START Records provided
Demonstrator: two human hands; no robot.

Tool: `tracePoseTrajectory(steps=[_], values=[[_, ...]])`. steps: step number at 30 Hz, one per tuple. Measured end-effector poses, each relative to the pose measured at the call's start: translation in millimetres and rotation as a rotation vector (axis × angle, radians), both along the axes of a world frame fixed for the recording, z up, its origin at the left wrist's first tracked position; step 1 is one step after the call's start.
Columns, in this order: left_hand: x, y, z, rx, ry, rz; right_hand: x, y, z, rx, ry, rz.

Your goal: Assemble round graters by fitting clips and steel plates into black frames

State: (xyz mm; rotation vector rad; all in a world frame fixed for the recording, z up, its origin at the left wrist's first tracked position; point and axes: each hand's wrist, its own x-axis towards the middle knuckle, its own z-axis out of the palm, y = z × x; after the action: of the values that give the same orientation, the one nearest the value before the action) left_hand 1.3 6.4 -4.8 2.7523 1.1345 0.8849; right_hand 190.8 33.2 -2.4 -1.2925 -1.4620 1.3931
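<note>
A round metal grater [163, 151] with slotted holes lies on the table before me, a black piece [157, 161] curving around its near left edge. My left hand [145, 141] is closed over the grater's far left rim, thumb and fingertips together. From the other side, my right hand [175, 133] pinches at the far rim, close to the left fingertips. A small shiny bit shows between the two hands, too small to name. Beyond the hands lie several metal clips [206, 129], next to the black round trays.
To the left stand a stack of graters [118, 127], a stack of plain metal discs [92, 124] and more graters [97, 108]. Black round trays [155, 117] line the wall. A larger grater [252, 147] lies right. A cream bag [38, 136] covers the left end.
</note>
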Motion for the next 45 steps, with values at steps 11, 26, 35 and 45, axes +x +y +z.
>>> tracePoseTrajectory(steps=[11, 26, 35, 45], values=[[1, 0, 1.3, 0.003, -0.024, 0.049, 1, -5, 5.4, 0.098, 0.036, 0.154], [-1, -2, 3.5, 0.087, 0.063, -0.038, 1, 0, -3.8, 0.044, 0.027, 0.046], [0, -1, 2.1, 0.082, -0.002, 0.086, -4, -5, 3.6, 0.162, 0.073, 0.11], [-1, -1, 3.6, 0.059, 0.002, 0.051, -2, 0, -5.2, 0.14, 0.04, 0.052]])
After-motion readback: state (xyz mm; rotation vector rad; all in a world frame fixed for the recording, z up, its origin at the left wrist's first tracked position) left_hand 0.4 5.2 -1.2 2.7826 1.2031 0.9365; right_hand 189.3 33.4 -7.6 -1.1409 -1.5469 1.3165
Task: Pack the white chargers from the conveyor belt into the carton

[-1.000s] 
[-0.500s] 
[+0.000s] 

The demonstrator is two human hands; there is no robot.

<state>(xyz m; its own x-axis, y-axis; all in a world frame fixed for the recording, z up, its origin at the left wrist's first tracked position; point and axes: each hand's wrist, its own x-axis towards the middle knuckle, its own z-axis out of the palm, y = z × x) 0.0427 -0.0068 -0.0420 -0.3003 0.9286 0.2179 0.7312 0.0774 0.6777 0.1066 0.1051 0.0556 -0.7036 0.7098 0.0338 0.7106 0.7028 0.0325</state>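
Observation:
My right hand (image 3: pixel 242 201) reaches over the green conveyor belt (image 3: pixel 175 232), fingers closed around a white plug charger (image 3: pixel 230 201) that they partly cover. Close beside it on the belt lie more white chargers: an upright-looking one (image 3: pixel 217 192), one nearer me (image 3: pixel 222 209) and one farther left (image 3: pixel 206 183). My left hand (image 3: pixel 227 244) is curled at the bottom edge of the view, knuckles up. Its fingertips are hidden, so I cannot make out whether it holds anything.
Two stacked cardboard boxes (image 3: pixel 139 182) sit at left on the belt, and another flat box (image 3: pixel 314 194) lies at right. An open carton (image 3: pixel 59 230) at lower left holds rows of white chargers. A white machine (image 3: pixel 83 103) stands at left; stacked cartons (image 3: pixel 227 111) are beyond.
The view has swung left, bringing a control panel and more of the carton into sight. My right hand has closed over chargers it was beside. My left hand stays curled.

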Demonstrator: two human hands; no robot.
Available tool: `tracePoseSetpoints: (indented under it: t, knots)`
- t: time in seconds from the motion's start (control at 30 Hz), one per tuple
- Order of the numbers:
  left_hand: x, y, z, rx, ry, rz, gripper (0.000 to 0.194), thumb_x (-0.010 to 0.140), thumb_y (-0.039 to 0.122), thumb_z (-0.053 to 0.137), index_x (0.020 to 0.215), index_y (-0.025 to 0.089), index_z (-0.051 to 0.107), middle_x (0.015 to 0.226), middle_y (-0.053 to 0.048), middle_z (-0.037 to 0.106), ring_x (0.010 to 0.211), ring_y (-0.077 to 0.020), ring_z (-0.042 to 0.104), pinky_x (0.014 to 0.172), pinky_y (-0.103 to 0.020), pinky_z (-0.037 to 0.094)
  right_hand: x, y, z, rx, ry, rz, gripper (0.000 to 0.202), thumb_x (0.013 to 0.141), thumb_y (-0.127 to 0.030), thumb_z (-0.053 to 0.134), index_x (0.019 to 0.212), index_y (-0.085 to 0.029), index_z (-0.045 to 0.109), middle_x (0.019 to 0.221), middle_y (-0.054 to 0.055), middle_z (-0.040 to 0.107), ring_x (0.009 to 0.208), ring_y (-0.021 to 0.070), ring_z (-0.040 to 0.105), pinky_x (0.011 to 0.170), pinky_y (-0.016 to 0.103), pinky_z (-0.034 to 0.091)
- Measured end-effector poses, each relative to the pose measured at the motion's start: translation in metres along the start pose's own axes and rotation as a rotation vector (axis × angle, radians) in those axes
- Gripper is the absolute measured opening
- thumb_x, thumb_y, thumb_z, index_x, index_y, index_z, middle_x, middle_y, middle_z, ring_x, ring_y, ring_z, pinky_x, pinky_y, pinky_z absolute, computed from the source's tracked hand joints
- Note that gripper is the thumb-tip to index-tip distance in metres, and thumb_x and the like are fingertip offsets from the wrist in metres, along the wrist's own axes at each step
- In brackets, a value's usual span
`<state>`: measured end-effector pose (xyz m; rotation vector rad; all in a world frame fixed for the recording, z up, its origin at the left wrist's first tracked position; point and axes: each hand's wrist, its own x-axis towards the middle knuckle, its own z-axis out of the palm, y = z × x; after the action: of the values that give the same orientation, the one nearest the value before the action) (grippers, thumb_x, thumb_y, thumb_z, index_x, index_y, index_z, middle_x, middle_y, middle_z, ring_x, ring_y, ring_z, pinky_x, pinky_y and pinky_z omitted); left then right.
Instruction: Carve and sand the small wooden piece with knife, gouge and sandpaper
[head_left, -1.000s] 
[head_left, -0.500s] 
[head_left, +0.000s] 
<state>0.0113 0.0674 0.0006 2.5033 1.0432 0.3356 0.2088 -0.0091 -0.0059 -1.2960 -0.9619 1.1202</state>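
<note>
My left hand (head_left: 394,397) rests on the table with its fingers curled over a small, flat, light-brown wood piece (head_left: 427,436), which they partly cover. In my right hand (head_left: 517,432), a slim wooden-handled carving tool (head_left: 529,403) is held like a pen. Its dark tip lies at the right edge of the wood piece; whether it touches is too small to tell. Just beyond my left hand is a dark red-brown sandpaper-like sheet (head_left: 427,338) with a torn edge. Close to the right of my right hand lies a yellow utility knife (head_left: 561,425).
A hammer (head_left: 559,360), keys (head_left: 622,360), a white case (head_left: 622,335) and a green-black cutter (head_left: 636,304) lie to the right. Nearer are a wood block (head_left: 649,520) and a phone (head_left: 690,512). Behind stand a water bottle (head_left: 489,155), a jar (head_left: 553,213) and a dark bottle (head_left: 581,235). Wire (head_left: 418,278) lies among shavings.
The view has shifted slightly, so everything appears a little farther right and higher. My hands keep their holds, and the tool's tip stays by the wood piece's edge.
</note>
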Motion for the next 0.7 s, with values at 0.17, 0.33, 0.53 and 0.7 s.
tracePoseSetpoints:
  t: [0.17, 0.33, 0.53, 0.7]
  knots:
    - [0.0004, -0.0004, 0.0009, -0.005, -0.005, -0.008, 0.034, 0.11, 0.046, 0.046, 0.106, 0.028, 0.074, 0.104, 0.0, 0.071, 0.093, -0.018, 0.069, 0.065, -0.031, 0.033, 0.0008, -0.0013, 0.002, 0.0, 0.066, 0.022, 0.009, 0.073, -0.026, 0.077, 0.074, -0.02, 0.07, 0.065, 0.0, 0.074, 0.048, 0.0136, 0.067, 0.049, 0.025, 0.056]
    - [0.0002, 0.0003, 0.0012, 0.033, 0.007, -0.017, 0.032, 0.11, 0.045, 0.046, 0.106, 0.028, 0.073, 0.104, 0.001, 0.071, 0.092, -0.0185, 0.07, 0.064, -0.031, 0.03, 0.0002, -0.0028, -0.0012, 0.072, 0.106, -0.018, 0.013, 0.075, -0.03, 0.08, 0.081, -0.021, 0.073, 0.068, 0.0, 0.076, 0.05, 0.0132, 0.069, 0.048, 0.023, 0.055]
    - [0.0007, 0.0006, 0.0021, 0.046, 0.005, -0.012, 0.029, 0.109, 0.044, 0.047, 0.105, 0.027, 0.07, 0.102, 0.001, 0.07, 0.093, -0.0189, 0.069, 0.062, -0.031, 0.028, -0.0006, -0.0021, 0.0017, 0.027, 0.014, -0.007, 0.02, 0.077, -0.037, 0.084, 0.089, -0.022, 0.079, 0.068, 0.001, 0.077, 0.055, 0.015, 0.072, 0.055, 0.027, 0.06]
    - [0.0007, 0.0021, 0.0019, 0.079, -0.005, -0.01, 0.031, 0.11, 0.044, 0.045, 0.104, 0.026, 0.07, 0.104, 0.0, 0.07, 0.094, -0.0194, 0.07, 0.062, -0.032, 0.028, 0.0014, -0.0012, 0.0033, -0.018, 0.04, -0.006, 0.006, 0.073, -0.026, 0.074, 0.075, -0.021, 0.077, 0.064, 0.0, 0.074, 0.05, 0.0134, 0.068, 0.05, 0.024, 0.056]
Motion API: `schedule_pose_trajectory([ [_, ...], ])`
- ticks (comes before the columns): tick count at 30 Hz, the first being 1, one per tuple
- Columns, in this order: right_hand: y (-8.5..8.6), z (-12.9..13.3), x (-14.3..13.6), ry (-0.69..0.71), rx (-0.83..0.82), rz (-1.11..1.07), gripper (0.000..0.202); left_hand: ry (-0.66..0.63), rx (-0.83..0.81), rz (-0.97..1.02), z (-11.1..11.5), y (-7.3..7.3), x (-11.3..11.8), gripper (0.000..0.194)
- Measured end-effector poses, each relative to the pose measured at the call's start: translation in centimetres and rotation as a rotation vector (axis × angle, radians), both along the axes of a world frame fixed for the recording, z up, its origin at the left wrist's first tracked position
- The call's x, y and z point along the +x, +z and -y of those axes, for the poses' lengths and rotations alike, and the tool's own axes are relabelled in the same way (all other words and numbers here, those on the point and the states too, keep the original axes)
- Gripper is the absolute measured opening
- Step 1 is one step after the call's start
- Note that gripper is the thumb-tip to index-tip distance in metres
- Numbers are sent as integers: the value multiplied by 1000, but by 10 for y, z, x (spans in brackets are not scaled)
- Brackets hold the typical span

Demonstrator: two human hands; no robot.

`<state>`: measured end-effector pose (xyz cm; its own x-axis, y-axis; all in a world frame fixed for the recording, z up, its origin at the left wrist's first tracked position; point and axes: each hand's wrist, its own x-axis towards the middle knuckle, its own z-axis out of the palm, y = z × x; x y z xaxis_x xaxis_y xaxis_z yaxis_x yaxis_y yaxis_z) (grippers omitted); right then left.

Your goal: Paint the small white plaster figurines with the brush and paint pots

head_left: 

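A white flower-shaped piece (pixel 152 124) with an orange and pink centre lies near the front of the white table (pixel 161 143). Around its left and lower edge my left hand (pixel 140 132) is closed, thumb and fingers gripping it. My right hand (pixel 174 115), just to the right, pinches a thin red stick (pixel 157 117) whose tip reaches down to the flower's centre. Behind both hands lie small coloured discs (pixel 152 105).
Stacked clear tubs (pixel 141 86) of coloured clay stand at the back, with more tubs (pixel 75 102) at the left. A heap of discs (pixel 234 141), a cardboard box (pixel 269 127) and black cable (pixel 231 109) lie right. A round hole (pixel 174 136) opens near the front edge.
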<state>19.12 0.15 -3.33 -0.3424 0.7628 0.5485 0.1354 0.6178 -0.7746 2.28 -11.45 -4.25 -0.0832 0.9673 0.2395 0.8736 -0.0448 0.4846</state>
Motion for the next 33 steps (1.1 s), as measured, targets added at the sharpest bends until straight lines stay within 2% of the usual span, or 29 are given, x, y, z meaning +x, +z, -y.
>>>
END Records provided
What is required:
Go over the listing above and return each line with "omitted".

Response to the task:
`<state>`: measured end-effector pose (xyz m; rotation vector rad; all in a world frame fixed for the recording, z up, its origin at the left wrist's first tracked position; point and axes: each hand's wrist, its own x-axis towards the middle knuckle, its own z-axis out of the palm, y = z × x; after the action: of the values that give the same orientation, the one nearest the value before the action) (grippers, thumb_x, thumb_y, thumb_z, index_x, index_y, index_z, middle_x, middle_y, middle_z, ring_x, ring_y, ring_z, pinky_x, pinky_y and pinky_z omitted); left then right.
`<state>`: measured end-effector pose (xyz cm; its own x-axis, y-axis; all in a world frame fixed for the recording, z up, its origin at the left wrist's first tracked position; point and axes: each hand's wrist, its own x-axis towards the middle knuckle, its own z-axis out of the palm, y = z × x; x y z xaxis_x xaxis_y xaxis_z yaxis_x yaxis_y yaxis_z) (grippers omitted); right then left.

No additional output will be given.